Когда бабушка умерла, а мать узнала о завещании – заявилась вкусно поскандалить. Полчаса под материны крики: «Родная мать без куска хлеба оставила!!!» – Алёна Дмитриевна хранила молчание. Затем, когда ей матушкины вопли изрядно надоели, она подошла к хлебнице, достала батон, щедро отрезала от него и протянула родительнице ломоть.
– Что это?! – взвизгнула Алёнина мать.
– Кусок хлеба.
– Да? – и мать задумчиво откусила от протянутого куска белого батона. – А масло у тебя есть?
– Есть. В холодильнике. Поухаживай за собой сама, мама.
– Хорошо, что у тебя всё есть, – мать без второго слова полезла в холодильник. – И профессия. Главное – профессия. Ты – врач. А я кто? Никто! Всю жизнь за алкоголиками подтирала. Матери помогала. Тебя растила. И теперь, на старости лет, я – никто. Мать даже угла мне не оставила! – Она деловито намазала маслом пару кусков хлеба и, вскрыв банку чёрной икры, презентованную Алёне Дмитриевне благодарной пациенткой, в два взмаха ножом вымазала её всю. – Хоть у дочери поем!
– Ма! – перебила её Алёна. – Ты играй-играй, да не заигрывайся. Это – что касается всего – от твоих мужей, что тебя безумно любили, до бабки, которой ты если чем и помогала – так своим отсутствием. Что касается конкретно не оставленного тебе угла, так у тебя, дорогая мама, есть собственная трёхкомнатная квартира. От первого алкоголика. Ты смотри икрой не подавись. Мы её сегодня собирались с твоей внучкой на ужин употребить на двоих, тонким слоем. Мы ж не знали, что заботливая матушка и бабушка явится и сожрёт. Так что я не буду говорить тебе, что я сейчас думаю. Просто рекомендую как врач – тщательно пережёвывай, не торопись. Никто не отберёт.
Мать ничего не ответила на Алёнину колкость и даже отложила бутерброд в сторону. И вздохнула. Алёна даже испугалась – неужто муки совести? Матушка тем временем ещё пару раз повздыхала, как корова, и наконец, набрав полные лёгкие воздуха, шумно выдохнула:
– Нету! Нету, Алёнка, больше трёхкомнатной квартиры! Я её продала!
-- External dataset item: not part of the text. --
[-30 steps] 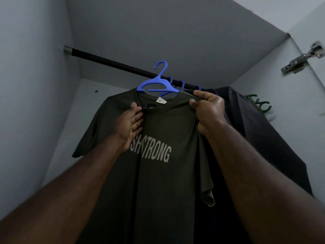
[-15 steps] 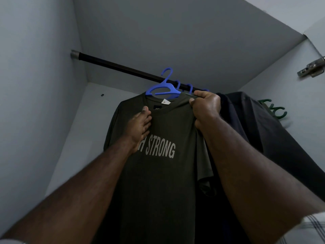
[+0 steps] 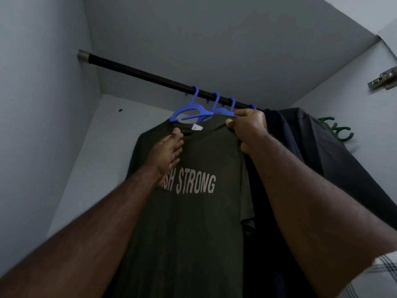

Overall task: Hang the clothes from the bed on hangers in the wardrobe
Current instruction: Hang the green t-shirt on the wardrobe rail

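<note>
Looking up into the wardrobe here, hanging a dark olive t-shirt (image 3: 189,211) on a blue hanger (image 3: 191,111), hook already sitting over the black rail (image 3: 150,75) toward its right half. Right hand (image 3: 249,130) pinching the shirt's right shoulder seam up near the hanger arm, fingers curled tight on the fabric; left hand (image 3: 169,151) lying flat against the chest just under the collar, fingers straight, pressing rather than grabbing. Shirt hanging straight down from both hands, long axis vertical, collar right above the left fingertips and just left of the right grip, so right hand being the nearer one for tugging that shoulder over the hanger end. Probably just squaring it up before letting go. More blue hooks (image 3: 223,102) crowding the rail right beside, then dark clothes (image 3: 311,147) hanging at the right end, green hangers (image 3: 341,134) behind them. Pale grey wardrobe walls (image 3: 43,125) all round, door hinge (image 3: 384,79) on the right side, left stretch of rail bare.
</note>
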The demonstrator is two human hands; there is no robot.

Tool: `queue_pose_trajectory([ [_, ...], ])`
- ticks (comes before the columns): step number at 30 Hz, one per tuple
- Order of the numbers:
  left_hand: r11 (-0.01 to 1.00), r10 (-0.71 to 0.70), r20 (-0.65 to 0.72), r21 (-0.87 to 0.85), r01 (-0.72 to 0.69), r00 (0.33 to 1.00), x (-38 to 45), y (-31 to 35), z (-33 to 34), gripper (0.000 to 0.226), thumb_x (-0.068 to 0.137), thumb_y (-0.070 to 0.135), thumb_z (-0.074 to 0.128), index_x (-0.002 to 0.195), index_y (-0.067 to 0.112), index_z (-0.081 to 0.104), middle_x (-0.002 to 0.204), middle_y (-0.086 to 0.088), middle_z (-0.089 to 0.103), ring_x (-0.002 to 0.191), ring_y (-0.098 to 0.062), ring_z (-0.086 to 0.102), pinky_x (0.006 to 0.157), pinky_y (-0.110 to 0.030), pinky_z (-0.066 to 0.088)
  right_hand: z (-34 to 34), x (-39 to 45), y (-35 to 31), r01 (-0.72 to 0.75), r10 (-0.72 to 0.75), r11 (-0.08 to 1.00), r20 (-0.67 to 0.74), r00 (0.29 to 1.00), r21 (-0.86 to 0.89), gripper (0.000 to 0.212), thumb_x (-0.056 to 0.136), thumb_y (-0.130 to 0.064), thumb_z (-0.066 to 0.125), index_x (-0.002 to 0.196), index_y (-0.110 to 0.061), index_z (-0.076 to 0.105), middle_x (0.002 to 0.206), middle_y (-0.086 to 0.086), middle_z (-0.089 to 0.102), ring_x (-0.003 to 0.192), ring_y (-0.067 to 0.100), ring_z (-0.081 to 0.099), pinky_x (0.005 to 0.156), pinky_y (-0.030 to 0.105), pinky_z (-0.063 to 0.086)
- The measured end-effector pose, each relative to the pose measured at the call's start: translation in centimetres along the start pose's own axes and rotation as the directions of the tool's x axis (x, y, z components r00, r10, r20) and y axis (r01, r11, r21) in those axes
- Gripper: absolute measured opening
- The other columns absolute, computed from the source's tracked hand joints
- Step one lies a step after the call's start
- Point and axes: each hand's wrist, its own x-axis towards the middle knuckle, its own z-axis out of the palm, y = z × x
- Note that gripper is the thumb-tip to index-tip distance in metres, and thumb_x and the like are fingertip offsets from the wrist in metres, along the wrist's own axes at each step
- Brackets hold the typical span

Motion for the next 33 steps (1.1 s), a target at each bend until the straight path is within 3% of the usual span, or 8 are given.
queue_pose_trajectory([
  [5,0.992,0.062,-0.045,0.111,-0.057,0.997,-0.9,0.0,1.9,0.054,0.099,0.057,0.043,0.142,0.025,0.051,0.145,-0.001,0.052,0.134,-0.019,0.048,0.11,-0.041,0.039,-2.5,-2.2,-0.2,0.122,-0.122,0.978,0.011,0.992,-0.167,0.062,0.08,-0.019,0.082,0.135,-0.018,0.054,0.114,-0.001,0.061,0.103,0.023,0.063,0.087,0.041,0.059],
  [9,0.928,0.196,-0.118,0.344,-0.145,0.973,-2.0,-0.3,4.1,0.043,0.1,0.054,0.046,0.132,0.029,0.058,0.13,0.005,0.059,0.121,-0.014,0.054,0.098,-0.035,0.045,-4.9,-4.2,-0.5,0.248,-0.251,0.897,0.04,0.967,-0.365,0.066,0.086,-0.021,0.074,0.144,-0.016,0.043,0.126,0.001,0.057,0.112,0.02,0.057,0.079,0.026,0.045],
  [13,0.831,0.312,-0.083,0.508,-0.229,0.947,-3.7,-0.1,6.8,0.051,0.102,0.05,0.047,0.146,0.024,0.047,0.147,0.001,0.052,0.132,-0.016,0.049,0.103,-0.031,0.04,-7.5,-5.8,-1.1,0.271,-0.273,0.844,0.064,0.96,-0.463,0.072,0.088,-0.018,0.07,0.15,-0.015,0.035,0.135,0.006,0.055,0.121,0.022,0.054,0.081,0.026,0.042],
  [16,0.79,0.374,-0.041,0.538,-0.296,0.926,-5.1,0.1,8.3,0.055,0.103,0.049,0.045,0.151,0.023,0.041,0.159,-0.002,0.037,0.144,-0.02,0.038,0.116,-0.043,0.035,-9.6,-7.6,-1.6,0.297,-0.309,0.795,0.068,0.949,-0.529,0.079,0.086,-0.019,0.069,0.154,-0.017,0.029,0.142,0.006,0.052,0.127,0.021,0.05,0.088,0.025,0.041],
  [22,0.808,0.448,-0.076,0.461,-0.367,0.891,-7.9,-0.8,10.7,0.068,0.095,0.06,0.041,0.152,0.023,0.038,0.164,-0.001,0.026,0.151,-0.017,0.022,0.12,-0.05,0.028,-12.9,-12.3,-1.7,0.393,-0.454,0.522,0.144,0.879,-0.757,0.072,0.093,-0.034,0.06,0.155,-0.024,0.026,0.15,0.005,0.044,0.135,0.025,0.043,0.104,0.039,0.039],
  [26,0.813,0.418,-0.062,0.471,-0.343,0.906,-10.6,-1.8,12.3,0.068,0.096,0.058,0.039,0.153,0.023,0.035,0.166,0.0,0.022,0.152,-0.019,0.021,0.12,-0.05,0.027,-15.0,-15.3,0.0,0.41,-0.415,0.35,0.253,0.874,-0.842,0.073,0.095,-0.041,0.058,0.156,-0.021,0.023,0.154,0.005,0.039,0.14,0.026,0.036,0.109,0.043,0.036],
  [30,0.728,0.436,0.03,0.576,-0.372,0.9,-14.1,-1.5,14.6,0.059,0.103,0.04,0.046,0.156,0.02,0.029,0.167,-0.001,0.015,0.155,-0.019,0.008,0.124,-0.052,0.015,-17.7,-17.3,0.5,0.402,-0.398,0.209,0.298,0.868,-0.892,0.074,0.093,-0.043,0.058,0.155,-0.019,0.025,0.159,0.006,0.032,0.147,0.027,0.025,0.116,0.05,0.033],
  [33,0.691,0.435,0.084,0.608,-0.392,0.896,-17.2,0.0,16.7,0.065,0.102,0.054,0.034,0.158,0.024,0.022,0.168,0.004,0.007,0.155,-0.015,-0.003,0.124,-0.046,0.004,-20.6,-18.7,-0.3,0.408,-0.382,0.129,0.335,0.862,-0.904,0.075,0.094,-0.043,0.057,0.156,-0.02,0.023,0.162,0.006,0.027,0.15,0.027,0.02,0.118,0.049,0.029],
])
– Да, да, – пробурчала Алёна. – Ты отличная жена – у тебя мужья не успевают устать от жизни. Ты отличная дочь – никогда слишком не перегружала свою мать присутствием и разрешала ей возиться с внучкой вдоволь. И ты – отличная бабушка. Твоей внучке от тебя ничего не обломится. – Алёна встала из-за стола, достала бутылку водки, налила себе и матери и сказала: – Не чокаясь! За бабушку. За эту святую женщину, вырастившую меня и не оставившую без крыши над головой! – Хлопнула до дна моментально и, не закусывая, срочно налила по второй. – А это, извини, мама, за меня! За долготерпение, за интеллект, за смирение! – стукнулась она своей рюмкой об материну. – Рассказывай.